Por Homar Garcés:
Paul Baran y Paul M. Sweezy, en su obra «Capital monopolístico. Un ensayo sobre la estructura socioeconómica norteamericana», exponen que «el prejuicio racial, tal como existe en el mundo actualmente, es casi exclusivamente una actitud de los blancos, y tuvo sus orígenes en la necesidad de los conquistadores europeos del siglo XVI en delante de racionalizar y justificar el robo, la esclavitud y la continua explotación de sus víctimas de color en todo el mundo».
Sin embargo, este dato histórico suele obviarse, dando por entendido que dicho prejuicio es algo circunstancial y limitado a un pequeño grupo de personas ignorantes e intolerantes, nunca a una concepción del mundo excluyente y supremacista como lo ha sido el eurocentrismo, trasladado al norte de América y aún vigente en Europa, no obstante, el reconocimiento oficial de los derechos humanos por parte de sus respectivos gobiernos.
Ello influyó en la estructuración, sin muchas diferencias
entre sí, de los Estados y de las sociedades en nuestra América, con un alto
porcentaje de población excluida y explotada por una minoría oligárquica
dominante. Esto ha incidido mucho en la vigencia de un sistema nominalmente
democrático pero que, a la hora de manifestarse la soberanía y el protagonismo
del pueblo, no vacila en desconocer y reprimir esta pretensión; lo que da
cuenta de su carácter excluyente, oligárquico y racista.
En relación con esta afirmación, se le atribuye al filósofo
Thomas Hobbes, autor del libro «Leviatán, o La materia, forma y poder de un
estado eclesiástico y civil», establecer durante el siglo XVII lo que
constituiría la piedra angular de la hegemonía ejercida por la burguesía: la
civilización occidental, es decir, europea, es la máxima expresión de la
evolución vivida por la humanidad a través de toda su historia, lo que les
otorgaría a los europeos y a sus descendientes directos un rango superior al
resto de los seres humanos; convirtiéndose ello en una verdad universal
incuestionable.
Esto sirvió para legitimar, por un lado, la subalternidad de los pobres en relación con los ricos y, por otro, el derecho que les pertenece a los representantes y herederos de la civilización occidental de sojuzgar a aquellos pueblos que consideren inferiores, incivilizados e incapaces de asumir el ejercicio de su soberanía. Cosa que se atribuyó a sí mismo el estamento dominante de Estados Unidos, abarcando el planeta entero.
No es cuestión casual que con la imposición del absolutismo
liberal sobre el feudalismo en Europa se haya impuesto, a su vez, el individualismo
sobre el interés colectivo, la prevalencia del varón sobre la mujer, la
competencia sobre el apoyo mutuo, lo instrumental (o tecno-científico) por
encima de lo empírico, el capital sobre el trabajo y la gracia de los
anglosajones (otorgada por el Dios bíblico, importado de Oriente Medio) sobre
el paganismo del resto de la humanidad.
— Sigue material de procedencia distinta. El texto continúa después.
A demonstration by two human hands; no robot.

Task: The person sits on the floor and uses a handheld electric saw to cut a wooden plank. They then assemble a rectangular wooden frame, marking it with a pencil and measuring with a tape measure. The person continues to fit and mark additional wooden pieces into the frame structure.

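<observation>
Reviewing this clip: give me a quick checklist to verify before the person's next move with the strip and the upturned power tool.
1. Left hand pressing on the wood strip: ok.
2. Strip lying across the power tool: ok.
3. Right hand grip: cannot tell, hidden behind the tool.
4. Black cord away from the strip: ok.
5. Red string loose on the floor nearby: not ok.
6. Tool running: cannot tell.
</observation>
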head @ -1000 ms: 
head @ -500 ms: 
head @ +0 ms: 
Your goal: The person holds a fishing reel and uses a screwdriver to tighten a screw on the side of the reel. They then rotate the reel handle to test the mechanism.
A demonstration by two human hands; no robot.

Gracias al colonialismo impuesto a
sangre y fuego, estas «verdades universales» impregnaron a los demás
continentes, dándose por descontado que el inicio de la historia y, por ende,
de la cultura humana tuvo lugar en suelo europeo, por muchos portentos que
pudieran exhibir, por ejemplo, las civilizaciones mesopotámica, egipcia,
azteca, maya, inca y/o china.
Introyectada la vergüenza étnica, sobre todo, en nuestra
América, los descendientes de los africanos esclavizados y de los pueblos
originarios percibirán (gracias al influjo de la ideología hegemónica) que la
pobreza y sus condiciones de vida son consecuencias de su «raza» y no del
sistema establecido, lo que les hará buscar su inserción en el mismo, olvidando
su origen. Esto, a grandes rasgos, también hizo que las minorías oligárquicas
pretendieran trasladar a estos países lo hecho en Europa y Estados Unidos, en
un proceso de calco y copia que incluyó el exterminio de algunos pueblos
originarios, como sucediera en Argentina y Chile, por considerárseles salvajes
y un obstáculo para el progreso.
Esto, al contrario de lo que pudiera anhelarse, poco ha
cambiado. Lo visto y sucedido en Bolivia al perpetrarse el golpe de Estado
contra el Presidente Evo Morales y la represión sistemática que sufre el pueblo
mapuche a manos del Estado chileno, por citar sólo dos casos, son muestra clara
de ello; lo que nos indica que el prejuicio racial es consustancial al tipo de
civilización instituido hace más de seis siglos en nuestro continente.